4 June 2012 by Cliffe Dekker Hofmeyr

Linked-In used in court as proof of relationship

The South Gauteng High Court in South Africa had no hesitation in relying on information posted on an ex-employee’s Linked-In online account in confirming that he indeed fostered a relationship with his previous employer’s clients. The case serves as another reminder of the unintended consequences and perils of posting information on social networking platforms like Facebook, Twitter and Linked-In.

In Experia South Africa (Pty) Ltd v Haynes and another (judgment delivered on 18 May 2012) the employee’s previous employer sought to hold him to a restraint of trade agreement. In terms of this agreement, the employee was prohibited from taking up employment with a competitor for a period of 12 months after termination of employment.

It was not in dispute that the employee then indeed took up employment with a competitor during this restraint period. The employee sought to assail the agreement by claiming inter alia that that he signed the agreement under duress, the agreement was unfair, that the agreement is against the provisions of section 197 of the Labour Relations Act 66 of 1995 (LRA) and that there was no protectable interest the previous employer could enforce.

The Court made short shrift of the arguments advanced on behalf of the employee. It confirmed that hard bargaining by parties, even where the power relationship is unequal, does not mean that the agreement was concluded under duress. It held further that their agreement was not unfair.

In terms of section 197 of the LRA, employees transfer on their existing terms and conditions of employment (or similar terms) from the old to the new employer when there is a transfer of a business as a going concern. In the case of the employee, his services were transferred to his ex-employer when the latter acquired that business. Turning to the facts of the restraint, the employee argued that he should not be held to the terms of the restraint of trade as his (now) ex-employer got him to sign the restraint of trade agreement after he had transferred from the old employer to the new employer in terms of section 197. He argued that he should have been transferred on his existing terms and that the new agreement was thus invalid. The court confirmed that section 197 does not prevent the new employer and transferred employee from entering into a new employment contract or any other agreement. This was indeed what happened when the employer presented the employee with a restraint of trade agreement that he was expected to sign. By entering into this agreement “… consensually and voluntarily, without demur …” the court rejected his pleas not to be held to the restraint of trade agreement.

It was, though, the employee’s status on Linked-In that assisted in swaying the court that the restraint of trade agreement ought to be enforced against him. The court had regard to meetings evidenced by the information available on Linked-In to conclude that the employee indeed had contact with key clients of his erstwhile employer.
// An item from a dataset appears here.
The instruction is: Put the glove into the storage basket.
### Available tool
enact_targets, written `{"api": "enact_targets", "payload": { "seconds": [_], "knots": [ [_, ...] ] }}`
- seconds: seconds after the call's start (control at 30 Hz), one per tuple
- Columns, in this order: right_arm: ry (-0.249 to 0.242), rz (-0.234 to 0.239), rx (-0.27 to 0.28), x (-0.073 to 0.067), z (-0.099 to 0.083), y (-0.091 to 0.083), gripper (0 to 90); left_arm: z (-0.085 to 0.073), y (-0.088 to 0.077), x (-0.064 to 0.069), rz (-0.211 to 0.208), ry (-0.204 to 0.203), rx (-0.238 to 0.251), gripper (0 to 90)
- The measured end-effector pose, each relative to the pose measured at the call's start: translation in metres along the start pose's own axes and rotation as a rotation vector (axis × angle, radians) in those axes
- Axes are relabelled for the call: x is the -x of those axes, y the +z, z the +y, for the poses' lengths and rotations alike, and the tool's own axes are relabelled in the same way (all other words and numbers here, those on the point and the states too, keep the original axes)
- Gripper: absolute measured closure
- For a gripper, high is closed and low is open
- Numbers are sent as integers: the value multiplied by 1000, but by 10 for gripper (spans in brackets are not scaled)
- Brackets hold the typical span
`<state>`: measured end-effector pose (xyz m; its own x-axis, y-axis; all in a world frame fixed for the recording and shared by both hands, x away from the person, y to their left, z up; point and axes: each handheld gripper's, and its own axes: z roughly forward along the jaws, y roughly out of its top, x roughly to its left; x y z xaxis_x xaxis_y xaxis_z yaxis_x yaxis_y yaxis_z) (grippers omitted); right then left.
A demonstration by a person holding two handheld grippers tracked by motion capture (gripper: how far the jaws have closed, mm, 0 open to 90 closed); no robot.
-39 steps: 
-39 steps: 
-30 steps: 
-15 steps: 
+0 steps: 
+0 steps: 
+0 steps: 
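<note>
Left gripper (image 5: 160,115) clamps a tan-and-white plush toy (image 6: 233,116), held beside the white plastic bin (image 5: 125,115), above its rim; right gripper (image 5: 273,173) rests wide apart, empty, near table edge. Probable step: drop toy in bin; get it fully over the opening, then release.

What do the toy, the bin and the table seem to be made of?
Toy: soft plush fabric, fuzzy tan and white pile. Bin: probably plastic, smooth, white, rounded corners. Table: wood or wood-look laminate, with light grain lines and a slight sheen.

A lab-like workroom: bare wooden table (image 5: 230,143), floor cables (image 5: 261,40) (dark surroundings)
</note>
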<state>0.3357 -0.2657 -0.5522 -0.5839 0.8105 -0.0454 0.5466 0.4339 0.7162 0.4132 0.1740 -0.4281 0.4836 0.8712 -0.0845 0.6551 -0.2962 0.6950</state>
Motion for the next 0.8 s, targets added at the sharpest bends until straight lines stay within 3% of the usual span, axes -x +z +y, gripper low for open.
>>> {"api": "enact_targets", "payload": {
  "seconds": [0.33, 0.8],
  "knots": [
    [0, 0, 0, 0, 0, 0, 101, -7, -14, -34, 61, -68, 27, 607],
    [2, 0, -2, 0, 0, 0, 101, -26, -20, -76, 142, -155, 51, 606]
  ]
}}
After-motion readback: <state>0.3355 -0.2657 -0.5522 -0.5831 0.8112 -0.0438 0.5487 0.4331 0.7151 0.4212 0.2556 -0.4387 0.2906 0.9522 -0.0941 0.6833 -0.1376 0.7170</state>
In this regard, Judge Mbha stated that “His conduct in my view, affirms the necessity for the restraint which the applicant seeks to enforce.”
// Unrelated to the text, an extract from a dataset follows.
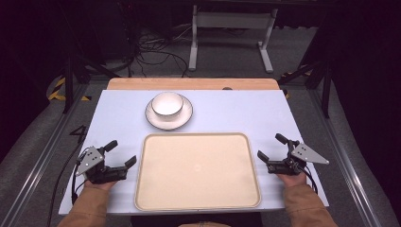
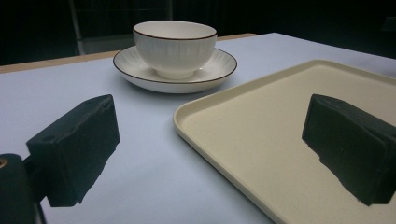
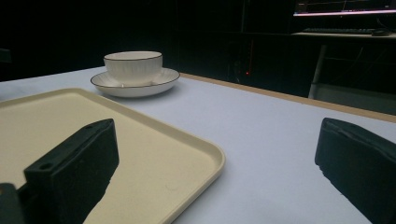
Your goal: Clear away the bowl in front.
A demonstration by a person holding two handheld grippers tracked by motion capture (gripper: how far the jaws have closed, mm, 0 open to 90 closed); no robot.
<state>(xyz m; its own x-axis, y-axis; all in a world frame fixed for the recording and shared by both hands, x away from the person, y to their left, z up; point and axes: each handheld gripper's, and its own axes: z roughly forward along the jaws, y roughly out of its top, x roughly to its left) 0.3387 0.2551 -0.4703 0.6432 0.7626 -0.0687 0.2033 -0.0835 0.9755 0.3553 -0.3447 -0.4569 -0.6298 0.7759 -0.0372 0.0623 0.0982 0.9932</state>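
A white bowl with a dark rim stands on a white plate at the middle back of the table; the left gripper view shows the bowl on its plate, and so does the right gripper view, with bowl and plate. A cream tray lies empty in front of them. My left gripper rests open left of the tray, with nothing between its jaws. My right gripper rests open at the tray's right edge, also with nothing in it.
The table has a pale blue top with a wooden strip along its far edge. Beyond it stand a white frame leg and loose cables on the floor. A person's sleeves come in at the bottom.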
The judge further had regard for the employee’s Linked-In profile in concluding that his previous employer indeed had an interest in seeking to restrain him from competing with it. The employee argued that his position did not afford him access to customer connections and confidential information. The judge stated as follows:

“One only has to have regard to his Curriculum Vitae which appears in his Linked-In profile to conclude that first respondent was a senior employee who was steeped in the business of the applicant and was privy to and possessed of its confidential information and customer connections.”

This case again shows that social networks are a mine of information for litigants and web-surfers. Employees, in particular, should be exercise extreme caution in posting information that could have a negative effect on the relationship with their employer. We see a growing trend of social network-related disputes that covers the entire span of the employment relationship. More employers are using information posted by job applicants on social network platforms when making decisions about hiring staff. Employers are also wising up to the reality that they may take disciplinary action against employees posting negative remarks about their employer, managers or clients. This case now shows us that employers can also use online information to take action against previous employees.

The bottom line when it comes to posting remarks on social networks still remains: if you do not want to see it in the newspaper tomorrow, don’t post it.